CRU: A Price Spike with Staying Power – A Look into the Vanadium Market
Date: Jul 03, 2018
LONDON, July 2, 2018 /PRNewswire/ —
Vanadium prices have risen sharply since mid-2017, sending investor interest – and end-user concerns – soaring in this often-overlooked commodity. Traditionally just a minor, though important, alloying element in steelmaking, vanadium is the potential next big thing in grid-scale stationary energy storage solutions. This Insight from CRU examines the origins of the price spike and explains why the higher price environment will last longer than in the past.
Why did prices surge?
Between June 2017 and May 2018, prices for ferrovanadium DDP Europe increased from $12/lb to $30-32/lb, the highest level since 2008. Other ferrovanadium benchmarks surged too, along with the Chinese vanadium pentoxide (V2O5) feedstock price which rose from a typical $5-6/lb range to over $15/lb in May 2018.

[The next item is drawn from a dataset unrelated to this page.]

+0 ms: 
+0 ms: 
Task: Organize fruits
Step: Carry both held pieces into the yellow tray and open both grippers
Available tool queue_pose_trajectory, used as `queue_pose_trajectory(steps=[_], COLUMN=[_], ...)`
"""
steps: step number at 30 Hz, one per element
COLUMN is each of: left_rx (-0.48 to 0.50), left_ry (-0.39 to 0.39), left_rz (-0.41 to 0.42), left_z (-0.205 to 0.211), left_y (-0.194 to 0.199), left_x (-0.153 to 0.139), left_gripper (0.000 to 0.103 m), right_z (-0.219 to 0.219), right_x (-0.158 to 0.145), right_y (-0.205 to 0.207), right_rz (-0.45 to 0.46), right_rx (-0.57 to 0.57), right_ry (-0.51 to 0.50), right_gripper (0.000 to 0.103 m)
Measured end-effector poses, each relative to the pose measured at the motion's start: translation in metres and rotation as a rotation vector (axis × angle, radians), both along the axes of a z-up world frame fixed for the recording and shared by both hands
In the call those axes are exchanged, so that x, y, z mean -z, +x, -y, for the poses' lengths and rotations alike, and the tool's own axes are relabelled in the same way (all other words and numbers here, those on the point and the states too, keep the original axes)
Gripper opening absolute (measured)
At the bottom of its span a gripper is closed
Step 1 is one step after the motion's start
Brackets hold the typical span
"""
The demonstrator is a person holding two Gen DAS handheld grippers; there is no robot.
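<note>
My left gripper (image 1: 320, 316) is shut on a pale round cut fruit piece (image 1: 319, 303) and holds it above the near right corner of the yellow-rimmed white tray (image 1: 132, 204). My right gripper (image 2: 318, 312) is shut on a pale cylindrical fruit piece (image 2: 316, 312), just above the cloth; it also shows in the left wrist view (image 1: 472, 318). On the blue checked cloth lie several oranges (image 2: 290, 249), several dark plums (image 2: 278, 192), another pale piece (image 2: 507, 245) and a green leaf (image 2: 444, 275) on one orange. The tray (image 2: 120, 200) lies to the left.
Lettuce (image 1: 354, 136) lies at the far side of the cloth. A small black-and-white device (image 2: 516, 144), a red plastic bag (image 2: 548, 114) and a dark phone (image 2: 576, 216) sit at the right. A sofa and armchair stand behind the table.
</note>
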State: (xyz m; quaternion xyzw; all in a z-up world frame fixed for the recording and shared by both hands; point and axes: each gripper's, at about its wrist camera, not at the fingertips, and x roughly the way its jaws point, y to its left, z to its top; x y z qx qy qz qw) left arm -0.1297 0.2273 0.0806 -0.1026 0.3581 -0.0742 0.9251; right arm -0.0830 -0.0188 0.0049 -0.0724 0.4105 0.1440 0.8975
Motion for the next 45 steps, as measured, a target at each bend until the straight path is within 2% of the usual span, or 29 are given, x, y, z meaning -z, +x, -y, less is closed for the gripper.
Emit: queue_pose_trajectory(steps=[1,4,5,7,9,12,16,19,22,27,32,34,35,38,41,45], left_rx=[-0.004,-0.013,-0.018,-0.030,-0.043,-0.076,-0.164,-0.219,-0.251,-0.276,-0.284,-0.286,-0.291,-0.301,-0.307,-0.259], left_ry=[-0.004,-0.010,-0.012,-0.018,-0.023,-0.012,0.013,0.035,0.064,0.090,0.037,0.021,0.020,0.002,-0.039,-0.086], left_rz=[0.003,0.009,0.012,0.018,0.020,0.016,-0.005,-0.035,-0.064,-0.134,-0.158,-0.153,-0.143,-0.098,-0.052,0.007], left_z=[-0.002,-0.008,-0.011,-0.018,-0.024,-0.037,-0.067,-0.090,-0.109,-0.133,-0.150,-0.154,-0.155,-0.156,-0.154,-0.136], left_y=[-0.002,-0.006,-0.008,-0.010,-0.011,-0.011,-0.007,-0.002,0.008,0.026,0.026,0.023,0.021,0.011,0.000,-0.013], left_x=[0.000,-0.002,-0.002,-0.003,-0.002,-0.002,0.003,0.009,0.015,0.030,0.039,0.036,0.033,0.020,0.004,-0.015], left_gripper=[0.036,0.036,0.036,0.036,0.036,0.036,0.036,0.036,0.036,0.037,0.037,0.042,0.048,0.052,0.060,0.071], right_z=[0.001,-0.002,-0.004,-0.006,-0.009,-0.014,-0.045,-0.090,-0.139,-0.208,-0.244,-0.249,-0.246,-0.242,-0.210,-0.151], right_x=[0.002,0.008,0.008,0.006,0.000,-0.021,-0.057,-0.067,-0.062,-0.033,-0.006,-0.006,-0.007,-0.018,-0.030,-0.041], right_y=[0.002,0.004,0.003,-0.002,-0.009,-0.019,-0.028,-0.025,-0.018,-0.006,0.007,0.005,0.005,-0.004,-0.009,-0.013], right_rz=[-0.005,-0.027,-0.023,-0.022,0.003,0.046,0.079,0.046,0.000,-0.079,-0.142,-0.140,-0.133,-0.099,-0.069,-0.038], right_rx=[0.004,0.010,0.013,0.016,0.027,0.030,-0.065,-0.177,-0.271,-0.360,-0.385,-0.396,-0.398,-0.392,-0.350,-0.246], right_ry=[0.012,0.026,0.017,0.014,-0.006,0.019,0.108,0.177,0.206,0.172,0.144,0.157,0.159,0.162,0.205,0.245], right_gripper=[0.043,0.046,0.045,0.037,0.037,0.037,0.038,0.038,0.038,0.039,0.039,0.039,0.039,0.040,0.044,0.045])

A coincidence of cyclical, structural and one-off factors have triggered this:
- In the years leading up to 2017/18, weak steel and vanadium prices drove out high cost co-product1 supply. The closure of Highveld Steel and Vanadium in South Africa in 2014 on its own cut out ~12% of global vanadium supply. Market pressures for Chinese co-producers were reinforced by a low international iron ore price which cut raw material costs for their domestic competitors: Chinese co-product supply of vanadium dropped by 22% between 2014 and 2016.